Aku pun terbang. Aku hendak mencapai pintu-pintu langit. Aku…

Akh. Mengapa tiba-tiba bulu sayapku rontok. Entah, otot sayap ini terasa begitu rapuh. Semakin aku kepakkan semakin terasa sakit punggungku. Aku seperti tidak berdaya.

Kathmandu. Mengapa dia terus terbang. Mengapa aku tidak bisa?!

Kathmandu. Tunggu aku!” Pekikku. Aku takut ditinggal sendiri. Aku juga ingin ke sana.

Dapat aku lihat, Kathmandu melirik ke arahku, lantas menggeleng. Setan!

El, tolong!” Aku ketakutan semakin menjadi.

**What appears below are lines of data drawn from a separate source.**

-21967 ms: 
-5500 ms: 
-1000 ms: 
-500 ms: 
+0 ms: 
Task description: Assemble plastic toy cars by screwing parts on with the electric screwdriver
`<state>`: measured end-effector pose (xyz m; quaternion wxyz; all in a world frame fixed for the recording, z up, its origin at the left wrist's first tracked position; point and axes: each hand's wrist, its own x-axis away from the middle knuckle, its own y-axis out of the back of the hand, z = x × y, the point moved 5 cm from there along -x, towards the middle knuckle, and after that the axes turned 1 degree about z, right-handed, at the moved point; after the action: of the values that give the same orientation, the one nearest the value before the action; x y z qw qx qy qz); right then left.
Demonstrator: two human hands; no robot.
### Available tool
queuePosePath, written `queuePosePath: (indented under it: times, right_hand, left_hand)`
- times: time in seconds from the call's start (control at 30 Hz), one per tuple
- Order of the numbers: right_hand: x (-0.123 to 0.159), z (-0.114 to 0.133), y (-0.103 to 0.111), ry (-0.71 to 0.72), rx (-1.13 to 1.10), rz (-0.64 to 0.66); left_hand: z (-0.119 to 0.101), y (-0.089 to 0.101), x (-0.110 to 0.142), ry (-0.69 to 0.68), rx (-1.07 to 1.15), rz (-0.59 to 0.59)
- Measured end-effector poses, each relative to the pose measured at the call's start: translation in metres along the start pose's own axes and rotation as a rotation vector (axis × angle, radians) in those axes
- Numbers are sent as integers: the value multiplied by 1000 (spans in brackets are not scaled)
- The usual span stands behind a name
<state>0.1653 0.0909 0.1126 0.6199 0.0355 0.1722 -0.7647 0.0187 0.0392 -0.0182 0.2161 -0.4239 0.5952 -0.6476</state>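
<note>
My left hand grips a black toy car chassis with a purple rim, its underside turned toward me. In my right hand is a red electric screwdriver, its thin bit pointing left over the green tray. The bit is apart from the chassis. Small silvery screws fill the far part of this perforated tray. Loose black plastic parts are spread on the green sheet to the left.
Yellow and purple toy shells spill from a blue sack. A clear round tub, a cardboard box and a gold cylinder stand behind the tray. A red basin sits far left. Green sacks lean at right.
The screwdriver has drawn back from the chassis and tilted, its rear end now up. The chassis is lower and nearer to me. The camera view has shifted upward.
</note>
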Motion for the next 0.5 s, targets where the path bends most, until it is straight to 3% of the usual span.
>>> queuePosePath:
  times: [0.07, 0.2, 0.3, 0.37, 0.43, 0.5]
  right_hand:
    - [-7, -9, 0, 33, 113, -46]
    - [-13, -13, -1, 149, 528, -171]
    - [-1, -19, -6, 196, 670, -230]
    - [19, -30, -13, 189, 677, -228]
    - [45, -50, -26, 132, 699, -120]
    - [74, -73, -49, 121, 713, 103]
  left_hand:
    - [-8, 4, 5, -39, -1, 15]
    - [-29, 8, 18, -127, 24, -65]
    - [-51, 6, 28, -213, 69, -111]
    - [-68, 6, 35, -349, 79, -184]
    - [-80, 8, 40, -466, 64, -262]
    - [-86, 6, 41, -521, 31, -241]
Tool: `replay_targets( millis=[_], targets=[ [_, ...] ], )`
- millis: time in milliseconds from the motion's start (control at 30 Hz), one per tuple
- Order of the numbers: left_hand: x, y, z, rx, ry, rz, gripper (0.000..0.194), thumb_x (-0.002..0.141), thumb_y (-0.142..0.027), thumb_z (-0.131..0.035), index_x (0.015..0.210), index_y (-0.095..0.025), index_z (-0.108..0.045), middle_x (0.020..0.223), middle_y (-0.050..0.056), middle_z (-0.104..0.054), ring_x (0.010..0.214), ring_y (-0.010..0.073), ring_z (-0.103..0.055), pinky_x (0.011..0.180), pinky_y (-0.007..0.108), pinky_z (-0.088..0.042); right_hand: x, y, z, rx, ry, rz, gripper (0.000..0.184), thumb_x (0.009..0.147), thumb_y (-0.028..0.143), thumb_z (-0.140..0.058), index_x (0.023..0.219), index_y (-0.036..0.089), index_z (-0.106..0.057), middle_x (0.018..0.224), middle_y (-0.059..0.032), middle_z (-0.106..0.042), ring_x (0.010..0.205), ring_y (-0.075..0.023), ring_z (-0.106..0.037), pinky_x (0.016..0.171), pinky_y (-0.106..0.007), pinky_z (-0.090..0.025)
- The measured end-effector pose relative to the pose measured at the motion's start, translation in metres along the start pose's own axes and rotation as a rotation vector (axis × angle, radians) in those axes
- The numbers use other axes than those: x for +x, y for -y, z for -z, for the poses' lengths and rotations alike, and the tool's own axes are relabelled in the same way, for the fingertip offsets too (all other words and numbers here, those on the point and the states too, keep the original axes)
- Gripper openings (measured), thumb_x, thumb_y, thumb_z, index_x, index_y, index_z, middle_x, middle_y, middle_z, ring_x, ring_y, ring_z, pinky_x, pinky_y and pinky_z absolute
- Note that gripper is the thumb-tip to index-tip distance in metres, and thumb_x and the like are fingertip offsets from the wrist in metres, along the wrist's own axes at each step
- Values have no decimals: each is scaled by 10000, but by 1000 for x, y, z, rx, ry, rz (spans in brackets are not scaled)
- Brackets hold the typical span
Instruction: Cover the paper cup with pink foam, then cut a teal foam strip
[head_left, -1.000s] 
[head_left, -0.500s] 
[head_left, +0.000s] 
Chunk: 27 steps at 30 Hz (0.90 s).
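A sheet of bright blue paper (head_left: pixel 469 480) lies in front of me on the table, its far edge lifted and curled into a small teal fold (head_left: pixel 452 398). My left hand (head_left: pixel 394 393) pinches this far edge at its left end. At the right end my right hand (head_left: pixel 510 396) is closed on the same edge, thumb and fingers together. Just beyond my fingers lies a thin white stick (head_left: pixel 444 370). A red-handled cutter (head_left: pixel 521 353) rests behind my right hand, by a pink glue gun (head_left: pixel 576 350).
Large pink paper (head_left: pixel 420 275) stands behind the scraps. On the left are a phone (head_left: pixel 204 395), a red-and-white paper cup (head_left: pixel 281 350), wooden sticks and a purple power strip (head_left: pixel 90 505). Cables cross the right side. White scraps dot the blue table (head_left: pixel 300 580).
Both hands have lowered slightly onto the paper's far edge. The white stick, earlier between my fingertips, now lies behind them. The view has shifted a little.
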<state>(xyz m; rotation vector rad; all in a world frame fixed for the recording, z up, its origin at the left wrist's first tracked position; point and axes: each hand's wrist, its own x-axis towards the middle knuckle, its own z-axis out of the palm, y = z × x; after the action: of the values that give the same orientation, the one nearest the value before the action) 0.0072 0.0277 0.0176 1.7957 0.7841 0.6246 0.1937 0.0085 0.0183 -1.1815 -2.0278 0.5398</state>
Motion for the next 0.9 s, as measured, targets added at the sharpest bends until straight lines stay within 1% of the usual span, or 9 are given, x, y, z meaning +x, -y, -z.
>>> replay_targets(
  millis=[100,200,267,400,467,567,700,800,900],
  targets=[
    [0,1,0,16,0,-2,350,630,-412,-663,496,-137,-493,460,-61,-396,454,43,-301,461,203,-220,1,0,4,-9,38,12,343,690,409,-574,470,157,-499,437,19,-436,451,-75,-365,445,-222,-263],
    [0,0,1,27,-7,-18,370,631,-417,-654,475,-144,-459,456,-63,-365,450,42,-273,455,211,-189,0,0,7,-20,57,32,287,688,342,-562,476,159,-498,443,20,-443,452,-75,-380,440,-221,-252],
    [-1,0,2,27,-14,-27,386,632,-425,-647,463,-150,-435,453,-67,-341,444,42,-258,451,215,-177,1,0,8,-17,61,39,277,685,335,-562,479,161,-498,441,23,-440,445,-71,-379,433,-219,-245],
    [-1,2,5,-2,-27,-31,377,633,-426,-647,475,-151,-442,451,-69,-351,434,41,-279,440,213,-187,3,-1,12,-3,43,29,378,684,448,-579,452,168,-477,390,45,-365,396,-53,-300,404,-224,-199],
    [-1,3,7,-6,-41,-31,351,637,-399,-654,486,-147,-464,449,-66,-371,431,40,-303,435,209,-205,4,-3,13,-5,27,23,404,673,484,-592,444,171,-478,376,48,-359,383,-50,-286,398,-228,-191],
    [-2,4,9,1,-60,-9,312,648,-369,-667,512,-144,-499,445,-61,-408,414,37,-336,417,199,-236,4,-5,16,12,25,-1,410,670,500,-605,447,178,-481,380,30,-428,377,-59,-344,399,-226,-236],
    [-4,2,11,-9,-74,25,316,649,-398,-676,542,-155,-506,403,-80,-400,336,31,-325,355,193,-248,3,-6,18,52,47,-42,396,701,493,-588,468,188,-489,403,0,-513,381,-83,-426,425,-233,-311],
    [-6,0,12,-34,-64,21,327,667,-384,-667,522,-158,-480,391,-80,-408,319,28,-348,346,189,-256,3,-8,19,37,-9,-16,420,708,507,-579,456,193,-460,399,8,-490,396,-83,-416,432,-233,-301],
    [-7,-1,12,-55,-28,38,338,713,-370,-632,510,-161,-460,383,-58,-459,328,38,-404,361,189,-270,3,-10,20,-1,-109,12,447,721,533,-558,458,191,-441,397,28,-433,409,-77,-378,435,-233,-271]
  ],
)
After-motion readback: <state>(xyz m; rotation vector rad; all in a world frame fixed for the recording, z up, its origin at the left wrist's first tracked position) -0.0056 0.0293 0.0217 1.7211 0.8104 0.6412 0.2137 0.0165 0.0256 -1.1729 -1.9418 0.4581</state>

Kathmandu terus naik ke atas. Selaksa burung hitam yang membentuk pusaran pun semakin ke atas. Mereka meninggalkan aku! Langit pun tertutup sudah.

Aku terhenyak. Mengapa?

El, mengapa?!

KAMU MEMANGGILKU KARENA INI MEMBUKTIKANKU. TEMANMU, KARENA DIA MERINDUKAN AKU.

Aku terdiam. Segalanya terasa menyesakkan. Terlambat.

Entah mengapa, kerinduan hebat menyelimutiku. Begitu teramat rindu.

El, aku rindu. Sebenar-benar rindu. Kelak, jika engkau memanggilku lagi, jangan berikan aku sayap tumpul. Jangan cegah aku untuk berada di sisimu. Kerinduanku, teramat hebat adanya.